The Russian composers—Tchaikovsky (d. 1893), Rimsky-Korsakov (d. 1908), Prokofiev (d. 1953), and Shostakovich (d. 1975)—are all best known as composers for large ensembles. Tchaikovsky is perhaps the most telling example. Renowned for The Nutcracker ballet and for symphonies and concertos, he wrote quite a lot of chamber music too. The slow, achingly lyrical movement from his first string quartet, offered in the Caffè Milano performance, is quintessential Tchaikovsky almost unheard in our time.

The two most recent compositions are both by living American composers. One, on both programs, is Suite for Woodwind Quintet by Gunther Schuller (b. 1925). Schuller, a prolific composer in a wide range of forms, sees all varieties of music as parts of one cultural whole. He has with keen intelligence located the varieties of jazz within the context of musics before it and contemporary with it. And his own work is devoted to metabolizing widely diverse elements into newly powerful forms.

His Quintet (1944) is a case in point. The piece begins with a melody in an ancient mode accompanied by contemporary rhythms, continues with a “precisely notated blues fantasy,” then finishes with a sophisticated contemporary toccata. The Quintet is a delight in itself—and a kind of macro for what would come after it.

Joan Tower (b. 1938), the other living composer, provides, for me, the most wonderful offering—a witty marvel called “Petroushskates” that blends insightful homage to Stravinsky with admiration for pairs figure skating. Like Schuller, Tower is almost unknown except to people interested in contemporary classical music, but she is for those listeners a much-honored composer of rare genius.

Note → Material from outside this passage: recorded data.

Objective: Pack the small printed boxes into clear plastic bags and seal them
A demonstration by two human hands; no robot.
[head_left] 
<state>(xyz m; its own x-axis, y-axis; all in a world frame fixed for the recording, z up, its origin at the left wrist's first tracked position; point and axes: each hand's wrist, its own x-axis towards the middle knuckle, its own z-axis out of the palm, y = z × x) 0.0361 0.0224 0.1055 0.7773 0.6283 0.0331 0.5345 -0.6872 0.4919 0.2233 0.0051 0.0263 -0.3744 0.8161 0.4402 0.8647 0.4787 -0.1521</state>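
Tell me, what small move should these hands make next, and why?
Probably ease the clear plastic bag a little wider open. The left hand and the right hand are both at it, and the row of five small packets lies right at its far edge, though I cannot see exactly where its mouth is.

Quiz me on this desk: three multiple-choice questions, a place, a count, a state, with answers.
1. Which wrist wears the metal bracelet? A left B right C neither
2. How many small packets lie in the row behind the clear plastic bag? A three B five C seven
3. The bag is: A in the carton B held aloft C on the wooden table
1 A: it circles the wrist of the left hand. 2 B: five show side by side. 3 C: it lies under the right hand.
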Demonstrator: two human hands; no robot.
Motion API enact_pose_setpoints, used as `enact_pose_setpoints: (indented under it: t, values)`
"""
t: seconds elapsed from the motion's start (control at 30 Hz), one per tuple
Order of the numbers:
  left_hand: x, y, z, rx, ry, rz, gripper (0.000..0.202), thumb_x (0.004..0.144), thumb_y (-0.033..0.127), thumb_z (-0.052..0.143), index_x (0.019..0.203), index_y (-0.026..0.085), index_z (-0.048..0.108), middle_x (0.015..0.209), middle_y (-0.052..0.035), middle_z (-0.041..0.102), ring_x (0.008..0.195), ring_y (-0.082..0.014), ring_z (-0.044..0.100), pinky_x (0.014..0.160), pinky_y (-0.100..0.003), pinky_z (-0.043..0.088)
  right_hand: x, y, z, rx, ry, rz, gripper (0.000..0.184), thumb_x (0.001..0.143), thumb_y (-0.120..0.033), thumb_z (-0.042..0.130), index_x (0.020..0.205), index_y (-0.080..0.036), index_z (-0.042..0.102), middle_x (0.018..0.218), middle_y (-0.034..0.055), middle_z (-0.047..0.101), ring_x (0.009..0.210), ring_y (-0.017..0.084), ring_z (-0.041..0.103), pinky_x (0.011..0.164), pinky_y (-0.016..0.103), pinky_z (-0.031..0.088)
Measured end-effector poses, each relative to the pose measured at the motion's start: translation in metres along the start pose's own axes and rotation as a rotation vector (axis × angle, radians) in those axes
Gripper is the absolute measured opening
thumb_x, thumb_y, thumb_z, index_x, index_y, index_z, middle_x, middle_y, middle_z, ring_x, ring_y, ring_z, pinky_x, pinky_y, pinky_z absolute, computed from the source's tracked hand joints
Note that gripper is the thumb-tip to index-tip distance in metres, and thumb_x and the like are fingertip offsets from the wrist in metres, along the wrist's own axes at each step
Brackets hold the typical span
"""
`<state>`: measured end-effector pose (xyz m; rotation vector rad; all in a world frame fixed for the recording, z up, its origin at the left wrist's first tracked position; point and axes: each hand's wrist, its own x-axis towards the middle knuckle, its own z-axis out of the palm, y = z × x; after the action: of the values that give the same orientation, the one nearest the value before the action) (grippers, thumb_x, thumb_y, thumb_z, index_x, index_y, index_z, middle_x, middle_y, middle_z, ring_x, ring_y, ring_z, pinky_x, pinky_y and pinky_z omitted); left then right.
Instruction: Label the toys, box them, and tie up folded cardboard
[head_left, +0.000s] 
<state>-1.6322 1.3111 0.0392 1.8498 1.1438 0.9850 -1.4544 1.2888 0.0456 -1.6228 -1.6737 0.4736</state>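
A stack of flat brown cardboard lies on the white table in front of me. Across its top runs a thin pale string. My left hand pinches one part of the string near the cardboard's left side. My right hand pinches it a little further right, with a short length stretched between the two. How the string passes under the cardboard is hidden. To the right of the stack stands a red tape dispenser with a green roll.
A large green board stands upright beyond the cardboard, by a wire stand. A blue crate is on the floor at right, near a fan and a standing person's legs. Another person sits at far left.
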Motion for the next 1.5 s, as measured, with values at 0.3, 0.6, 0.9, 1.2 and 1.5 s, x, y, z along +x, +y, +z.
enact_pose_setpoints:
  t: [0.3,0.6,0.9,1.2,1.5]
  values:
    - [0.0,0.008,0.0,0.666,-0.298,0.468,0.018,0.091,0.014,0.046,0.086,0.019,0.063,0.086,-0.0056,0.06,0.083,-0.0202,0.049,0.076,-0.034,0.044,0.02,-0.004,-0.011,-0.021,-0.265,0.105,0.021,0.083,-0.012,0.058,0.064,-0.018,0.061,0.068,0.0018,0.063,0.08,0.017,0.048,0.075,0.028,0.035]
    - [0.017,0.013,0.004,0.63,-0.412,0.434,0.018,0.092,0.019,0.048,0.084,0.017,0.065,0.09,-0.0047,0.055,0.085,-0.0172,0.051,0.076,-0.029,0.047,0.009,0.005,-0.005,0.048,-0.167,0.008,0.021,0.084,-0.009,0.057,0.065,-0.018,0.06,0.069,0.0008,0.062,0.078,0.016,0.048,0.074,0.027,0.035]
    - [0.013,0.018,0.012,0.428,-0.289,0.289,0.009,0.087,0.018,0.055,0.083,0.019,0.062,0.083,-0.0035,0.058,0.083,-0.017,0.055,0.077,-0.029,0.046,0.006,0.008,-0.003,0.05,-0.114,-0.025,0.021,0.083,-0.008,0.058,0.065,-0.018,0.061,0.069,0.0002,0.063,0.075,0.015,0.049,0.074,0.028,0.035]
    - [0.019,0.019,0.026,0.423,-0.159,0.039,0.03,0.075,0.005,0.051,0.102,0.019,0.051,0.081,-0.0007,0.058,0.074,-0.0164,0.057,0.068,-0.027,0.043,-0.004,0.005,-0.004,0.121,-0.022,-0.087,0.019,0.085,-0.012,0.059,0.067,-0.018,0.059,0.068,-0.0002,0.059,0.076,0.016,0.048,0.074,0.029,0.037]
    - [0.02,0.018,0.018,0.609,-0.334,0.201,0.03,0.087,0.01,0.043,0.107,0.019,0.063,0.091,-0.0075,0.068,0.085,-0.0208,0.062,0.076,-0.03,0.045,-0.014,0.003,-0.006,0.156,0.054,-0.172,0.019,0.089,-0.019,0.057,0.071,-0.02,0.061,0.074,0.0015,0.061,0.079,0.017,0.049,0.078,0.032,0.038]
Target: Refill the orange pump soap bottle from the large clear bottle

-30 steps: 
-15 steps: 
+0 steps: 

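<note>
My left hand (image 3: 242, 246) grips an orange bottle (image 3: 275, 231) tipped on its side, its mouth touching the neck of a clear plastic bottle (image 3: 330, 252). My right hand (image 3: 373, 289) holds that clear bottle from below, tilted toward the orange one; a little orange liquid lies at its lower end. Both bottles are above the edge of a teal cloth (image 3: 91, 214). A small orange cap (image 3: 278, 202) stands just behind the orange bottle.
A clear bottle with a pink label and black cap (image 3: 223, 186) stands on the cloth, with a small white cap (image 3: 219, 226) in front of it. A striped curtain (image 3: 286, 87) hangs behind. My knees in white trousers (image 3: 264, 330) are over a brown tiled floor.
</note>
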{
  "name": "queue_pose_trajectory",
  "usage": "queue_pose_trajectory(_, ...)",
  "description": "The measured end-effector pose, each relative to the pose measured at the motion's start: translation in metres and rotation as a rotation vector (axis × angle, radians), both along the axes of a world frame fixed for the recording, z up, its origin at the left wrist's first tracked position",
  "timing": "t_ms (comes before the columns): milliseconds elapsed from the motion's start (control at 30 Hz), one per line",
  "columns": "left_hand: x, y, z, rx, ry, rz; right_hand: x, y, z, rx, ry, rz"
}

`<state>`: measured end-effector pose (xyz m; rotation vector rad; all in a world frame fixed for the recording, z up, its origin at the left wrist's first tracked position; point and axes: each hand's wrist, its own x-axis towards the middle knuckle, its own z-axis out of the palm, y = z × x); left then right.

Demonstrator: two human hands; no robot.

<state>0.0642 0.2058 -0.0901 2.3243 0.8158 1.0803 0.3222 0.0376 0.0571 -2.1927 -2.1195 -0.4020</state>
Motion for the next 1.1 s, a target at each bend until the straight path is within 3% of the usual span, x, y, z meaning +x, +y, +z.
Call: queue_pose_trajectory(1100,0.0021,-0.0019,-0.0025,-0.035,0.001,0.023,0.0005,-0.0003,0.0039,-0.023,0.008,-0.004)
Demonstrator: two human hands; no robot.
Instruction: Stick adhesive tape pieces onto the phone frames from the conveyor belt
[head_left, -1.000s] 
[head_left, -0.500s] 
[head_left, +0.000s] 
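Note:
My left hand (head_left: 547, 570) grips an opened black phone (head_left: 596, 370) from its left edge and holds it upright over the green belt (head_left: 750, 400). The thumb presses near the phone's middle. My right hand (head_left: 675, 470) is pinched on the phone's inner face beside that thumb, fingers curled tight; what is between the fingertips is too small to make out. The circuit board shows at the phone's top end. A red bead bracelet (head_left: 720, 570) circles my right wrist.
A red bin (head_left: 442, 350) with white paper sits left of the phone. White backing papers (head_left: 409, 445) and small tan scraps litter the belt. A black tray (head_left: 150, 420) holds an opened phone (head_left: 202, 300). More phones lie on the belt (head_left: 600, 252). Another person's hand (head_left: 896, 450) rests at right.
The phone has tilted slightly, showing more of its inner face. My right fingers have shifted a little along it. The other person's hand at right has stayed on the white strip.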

She has written in a range of forms, but her true vocation is chamber music, in which her awareness of instrumental color and rhythmic texture seems extra-sensory.

Most notably, perhaps, Tower has a vital sense of humor; she calls “Petroushskates” “a sort of musical carnival on ice.” Indeed, it’s rare to find a modern composer willing to infuse “serious” music with such wit and levity. Such a selection goes a long way in explaining what makes Chamber Players themselves a rare ensemble—offering the sort of music that goes nearly unheard in our Music City. Even if they give a perfunctory performance, it should not be missed. And chances are, they’ll offer something more akin to robust delight.